▶ [Exercise objective]:
Copy the material below verbatim from the line with "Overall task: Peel" to the line with "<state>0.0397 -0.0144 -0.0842", both lines included, omitting pictures and every line outside that range.
--
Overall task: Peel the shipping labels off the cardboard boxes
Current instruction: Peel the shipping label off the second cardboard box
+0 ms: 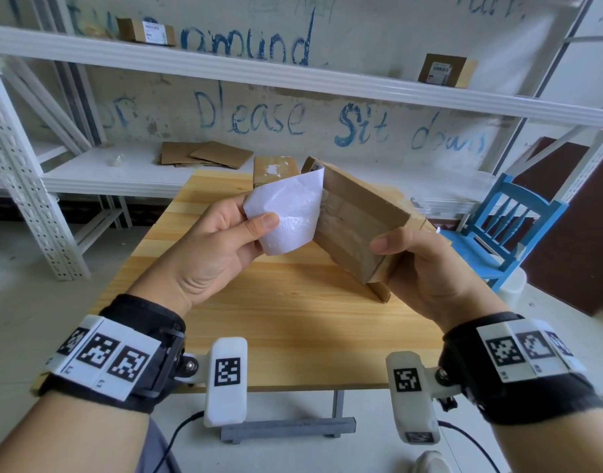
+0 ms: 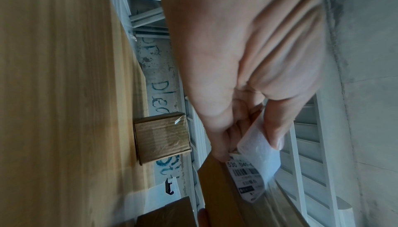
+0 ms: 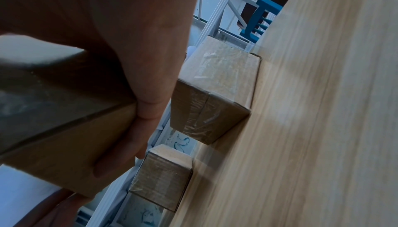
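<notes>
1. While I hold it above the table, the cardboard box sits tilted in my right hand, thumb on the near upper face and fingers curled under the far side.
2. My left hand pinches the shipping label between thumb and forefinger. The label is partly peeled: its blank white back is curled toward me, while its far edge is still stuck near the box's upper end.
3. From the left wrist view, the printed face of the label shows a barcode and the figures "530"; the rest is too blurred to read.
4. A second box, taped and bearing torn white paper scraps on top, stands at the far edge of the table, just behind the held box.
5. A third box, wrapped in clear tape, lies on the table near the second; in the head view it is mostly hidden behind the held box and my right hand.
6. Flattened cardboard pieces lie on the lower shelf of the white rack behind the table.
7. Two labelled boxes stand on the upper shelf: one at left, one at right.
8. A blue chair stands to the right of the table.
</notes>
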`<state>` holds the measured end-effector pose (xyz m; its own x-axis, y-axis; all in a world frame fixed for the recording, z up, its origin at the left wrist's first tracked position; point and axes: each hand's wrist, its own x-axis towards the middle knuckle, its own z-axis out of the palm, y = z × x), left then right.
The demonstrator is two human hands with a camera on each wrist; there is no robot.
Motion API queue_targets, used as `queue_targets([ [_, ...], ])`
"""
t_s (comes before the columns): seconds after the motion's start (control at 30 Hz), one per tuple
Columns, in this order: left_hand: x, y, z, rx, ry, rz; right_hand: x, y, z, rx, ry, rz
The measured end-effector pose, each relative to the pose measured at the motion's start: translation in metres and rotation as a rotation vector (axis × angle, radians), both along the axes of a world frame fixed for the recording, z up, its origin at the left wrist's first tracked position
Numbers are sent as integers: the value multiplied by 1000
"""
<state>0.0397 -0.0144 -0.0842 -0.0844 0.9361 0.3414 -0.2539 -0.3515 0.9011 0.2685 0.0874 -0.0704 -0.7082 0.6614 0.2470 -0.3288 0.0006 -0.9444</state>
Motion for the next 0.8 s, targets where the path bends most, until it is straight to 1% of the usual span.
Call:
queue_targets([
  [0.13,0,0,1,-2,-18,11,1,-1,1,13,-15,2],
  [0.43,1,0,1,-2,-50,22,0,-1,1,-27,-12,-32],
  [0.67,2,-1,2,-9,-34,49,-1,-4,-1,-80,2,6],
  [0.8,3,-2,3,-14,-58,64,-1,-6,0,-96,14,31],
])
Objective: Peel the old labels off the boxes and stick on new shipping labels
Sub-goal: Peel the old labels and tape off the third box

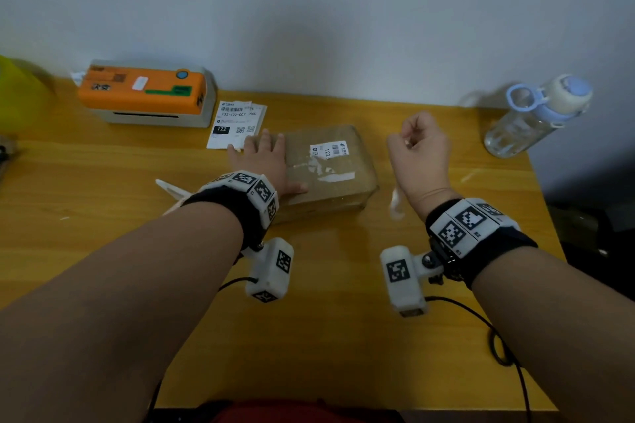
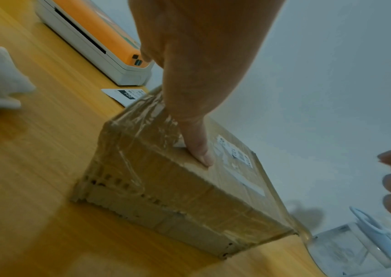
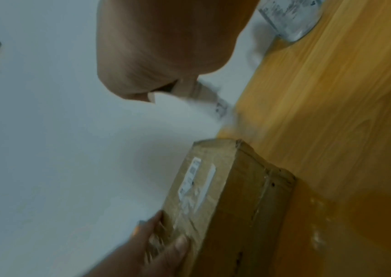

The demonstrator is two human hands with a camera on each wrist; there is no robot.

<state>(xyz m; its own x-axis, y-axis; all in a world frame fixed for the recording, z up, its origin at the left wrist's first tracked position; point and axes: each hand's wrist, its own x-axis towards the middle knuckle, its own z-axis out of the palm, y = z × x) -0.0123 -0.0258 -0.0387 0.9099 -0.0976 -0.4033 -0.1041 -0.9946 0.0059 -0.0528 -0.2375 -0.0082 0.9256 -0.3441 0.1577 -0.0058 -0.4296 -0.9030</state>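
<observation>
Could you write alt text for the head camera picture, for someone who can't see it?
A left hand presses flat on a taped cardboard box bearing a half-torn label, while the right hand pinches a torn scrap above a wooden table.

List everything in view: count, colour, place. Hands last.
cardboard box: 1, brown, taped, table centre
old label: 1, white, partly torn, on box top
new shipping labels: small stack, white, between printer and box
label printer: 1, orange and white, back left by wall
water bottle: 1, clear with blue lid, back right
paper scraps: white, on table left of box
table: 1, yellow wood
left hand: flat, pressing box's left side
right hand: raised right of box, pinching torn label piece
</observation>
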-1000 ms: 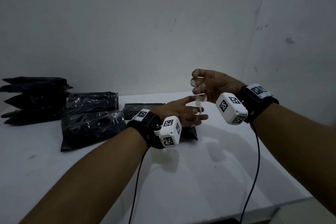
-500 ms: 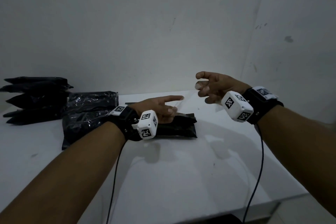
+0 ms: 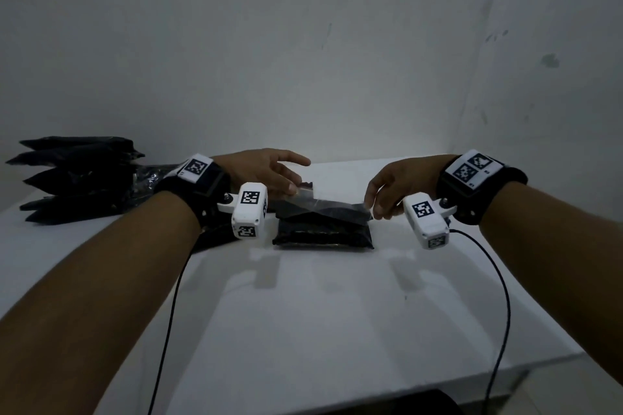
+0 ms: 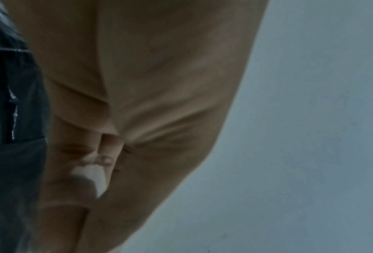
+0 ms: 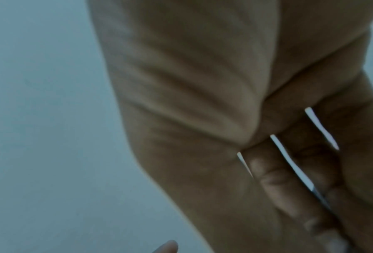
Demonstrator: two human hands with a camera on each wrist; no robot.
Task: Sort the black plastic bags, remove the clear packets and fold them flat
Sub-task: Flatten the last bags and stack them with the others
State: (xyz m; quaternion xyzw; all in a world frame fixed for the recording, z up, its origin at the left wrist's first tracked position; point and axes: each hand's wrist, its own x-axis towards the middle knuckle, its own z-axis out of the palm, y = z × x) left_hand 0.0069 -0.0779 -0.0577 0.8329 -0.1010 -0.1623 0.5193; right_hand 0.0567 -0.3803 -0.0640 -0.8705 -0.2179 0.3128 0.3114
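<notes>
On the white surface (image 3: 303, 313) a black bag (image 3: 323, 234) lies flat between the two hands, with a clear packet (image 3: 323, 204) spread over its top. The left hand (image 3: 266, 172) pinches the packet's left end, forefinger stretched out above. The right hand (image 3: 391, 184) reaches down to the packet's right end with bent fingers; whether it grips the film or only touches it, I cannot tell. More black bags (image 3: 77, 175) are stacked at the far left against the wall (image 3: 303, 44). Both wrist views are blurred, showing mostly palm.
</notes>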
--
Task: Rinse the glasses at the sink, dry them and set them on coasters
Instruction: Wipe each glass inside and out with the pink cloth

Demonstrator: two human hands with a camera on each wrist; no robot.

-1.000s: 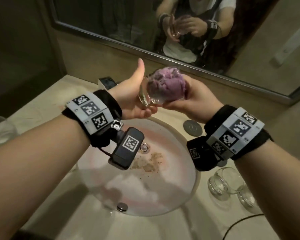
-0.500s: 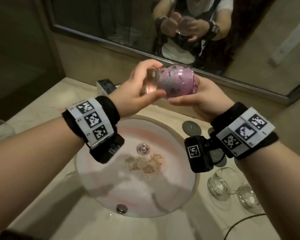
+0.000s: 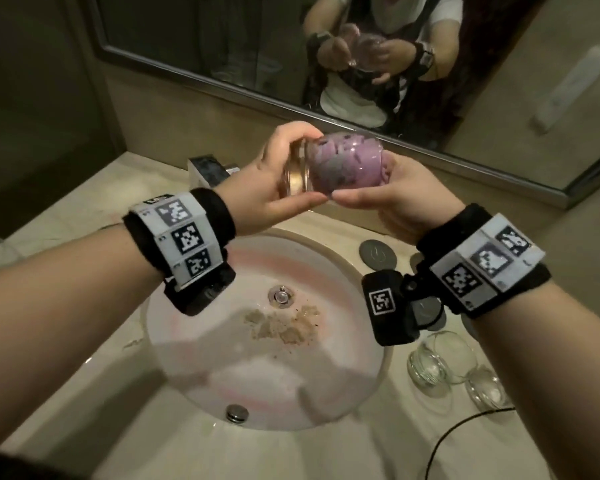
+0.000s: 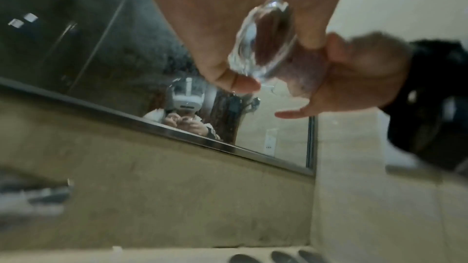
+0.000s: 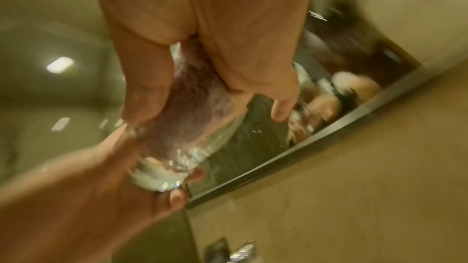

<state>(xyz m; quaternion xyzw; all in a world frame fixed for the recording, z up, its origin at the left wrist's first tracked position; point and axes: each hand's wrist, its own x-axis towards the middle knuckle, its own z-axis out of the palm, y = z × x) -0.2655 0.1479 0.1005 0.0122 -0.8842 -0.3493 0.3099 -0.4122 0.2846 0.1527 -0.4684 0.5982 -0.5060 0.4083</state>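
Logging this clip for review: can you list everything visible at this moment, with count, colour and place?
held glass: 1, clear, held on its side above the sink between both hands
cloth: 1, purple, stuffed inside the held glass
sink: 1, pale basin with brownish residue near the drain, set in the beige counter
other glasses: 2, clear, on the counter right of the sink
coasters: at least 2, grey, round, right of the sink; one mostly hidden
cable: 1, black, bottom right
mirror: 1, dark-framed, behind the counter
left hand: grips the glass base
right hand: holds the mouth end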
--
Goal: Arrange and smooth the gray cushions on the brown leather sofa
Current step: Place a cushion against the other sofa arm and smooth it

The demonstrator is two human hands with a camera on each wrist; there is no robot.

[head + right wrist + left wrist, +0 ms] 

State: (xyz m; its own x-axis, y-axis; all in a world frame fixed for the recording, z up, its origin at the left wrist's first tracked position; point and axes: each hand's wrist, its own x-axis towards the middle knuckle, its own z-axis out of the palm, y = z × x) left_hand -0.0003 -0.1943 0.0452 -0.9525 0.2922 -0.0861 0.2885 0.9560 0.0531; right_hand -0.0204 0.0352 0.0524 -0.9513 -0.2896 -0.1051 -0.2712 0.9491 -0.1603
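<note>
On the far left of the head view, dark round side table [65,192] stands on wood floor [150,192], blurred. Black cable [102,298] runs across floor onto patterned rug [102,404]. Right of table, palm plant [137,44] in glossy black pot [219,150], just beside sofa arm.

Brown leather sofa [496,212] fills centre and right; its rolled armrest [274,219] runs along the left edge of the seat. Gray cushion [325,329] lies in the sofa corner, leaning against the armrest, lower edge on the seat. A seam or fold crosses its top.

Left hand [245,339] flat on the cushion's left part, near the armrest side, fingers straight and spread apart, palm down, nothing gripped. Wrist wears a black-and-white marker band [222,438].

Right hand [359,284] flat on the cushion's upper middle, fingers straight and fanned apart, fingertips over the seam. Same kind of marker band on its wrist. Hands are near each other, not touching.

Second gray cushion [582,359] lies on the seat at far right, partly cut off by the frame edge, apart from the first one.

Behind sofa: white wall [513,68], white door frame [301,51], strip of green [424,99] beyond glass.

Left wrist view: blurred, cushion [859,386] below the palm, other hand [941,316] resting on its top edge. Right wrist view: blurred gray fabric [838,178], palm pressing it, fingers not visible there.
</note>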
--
▶ [Result for this task]:
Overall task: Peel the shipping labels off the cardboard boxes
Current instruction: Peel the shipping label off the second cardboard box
+0 ms: 
+0 ms: 
+0 ms: 
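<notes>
1. While I hold it above the table, the cardboard box sits tilted in my right hand, thumb on the near upper face and fingers curled under the far side.
2. My left hand pinches the shipping label between thumb and forefinger. The label is partly peeled: its blank white back is curled toward me, while its far edge is still stuck near the box's upper end.
3. From the left wrist view, the printed face of the label shows a barcode and the figures "530"; the rest is too blurred to read.
4. A second box, taped and bearing torn white paper scraps on top, stands at the far edge of the table, just behind the held box.
5. A third box, wrapped in clear tape, lies on the table near the second; in the head view it is mostly hidden behind the held box and my right hand.
6. Flattened cardboard pieces lie on the lower shelf of the white rack behind the table.
7. Two labelled boxes stand on the upper shelf: one at left, one at right.
8. A blue chair stands to the right of the table.
</notes>
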`<state>` holds the measured end-effector pose (xyz m; its own x-axis, y-axis; all in a world frame fixed for the recording, z up, its origin at the left wrist's first tracked position; point and axes: each hand's wrist, its own x-axis towards the middle knuckle, its own z-axis out of the palm, y = z × x), left then right.
The demonstrator is two human hands with a camera on each wrist; there is no robot.
Motion API queue_targets, used as `queue_targets([ [_, ...], ])`
"""
t_s (comes before the columns): seconds after the motion's start (control at 30 Hz), one per tuple
Columns, in this order: left_hand: x, y, z, rx, ry, rz; right_hand: x, y, z, rx, ry, rz
The measured end-effector pose, each relative to the pose measured at the motion's start: translation in metres and rotation as a rotation vector (axis × angle, radians), both along the axes of a world frame fixed for the recording, z up, its origin at the left wrist's first tracked position
Numbers are sent as integers: the value multiplied by 1000
"""
<state>0.0397 -0.0144 -0.0842 -0.0844 0.9361 0.3414 -0.2539 -0.3515 0.9011 0.2685 0.0874 -0.0704 -0.7082 0.6614 0.2470 -0.3288 0.0006 -0.9444</state>

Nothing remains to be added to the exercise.